AIM OF THE EXERCISE =
The answer should be each line from the entries below that has the word "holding" in it.

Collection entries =
★ ★ ★
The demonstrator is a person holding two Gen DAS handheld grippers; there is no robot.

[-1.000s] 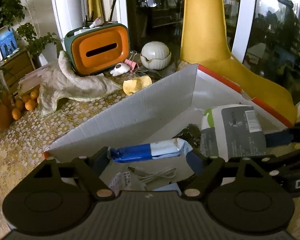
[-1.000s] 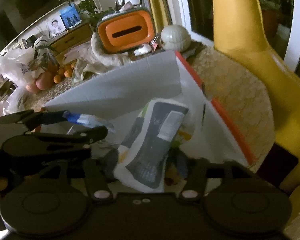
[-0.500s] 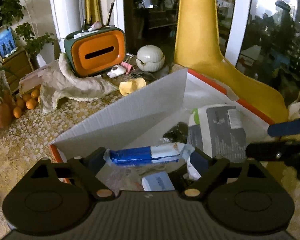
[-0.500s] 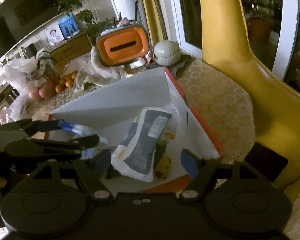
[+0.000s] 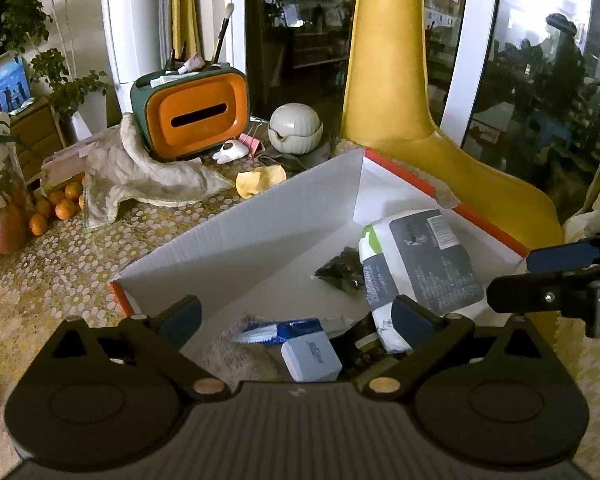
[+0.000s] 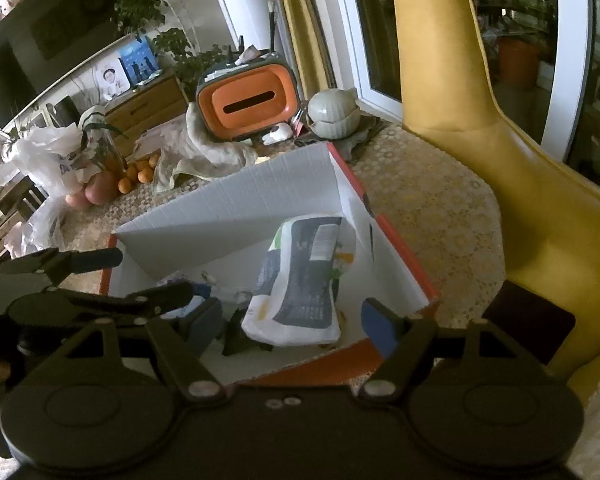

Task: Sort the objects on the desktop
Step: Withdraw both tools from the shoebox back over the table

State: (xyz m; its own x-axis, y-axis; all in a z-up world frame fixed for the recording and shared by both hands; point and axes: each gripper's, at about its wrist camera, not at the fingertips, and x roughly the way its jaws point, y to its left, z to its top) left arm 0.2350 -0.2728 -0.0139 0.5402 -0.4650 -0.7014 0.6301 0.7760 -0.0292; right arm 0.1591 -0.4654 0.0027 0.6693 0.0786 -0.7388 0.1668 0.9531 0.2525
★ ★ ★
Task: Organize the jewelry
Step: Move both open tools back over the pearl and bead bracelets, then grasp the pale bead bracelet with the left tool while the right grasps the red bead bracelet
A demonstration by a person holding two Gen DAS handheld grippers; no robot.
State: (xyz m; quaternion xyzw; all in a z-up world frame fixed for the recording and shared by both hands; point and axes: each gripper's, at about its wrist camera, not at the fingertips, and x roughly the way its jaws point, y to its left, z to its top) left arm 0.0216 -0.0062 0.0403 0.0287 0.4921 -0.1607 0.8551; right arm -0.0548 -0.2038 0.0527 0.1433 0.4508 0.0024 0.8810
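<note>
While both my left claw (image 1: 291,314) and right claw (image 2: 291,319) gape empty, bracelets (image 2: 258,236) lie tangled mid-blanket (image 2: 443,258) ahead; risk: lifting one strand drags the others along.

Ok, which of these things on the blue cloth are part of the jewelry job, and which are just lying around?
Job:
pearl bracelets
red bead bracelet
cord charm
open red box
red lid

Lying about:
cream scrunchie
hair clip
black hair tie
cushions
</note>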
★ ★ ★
EXERCISE RESPONSE =
The demonstrator is a person holding two Gen DAS handheld grippers; there is no robot.
A demonstration by a person holding two Gen DAS handheld grippers; no robot.

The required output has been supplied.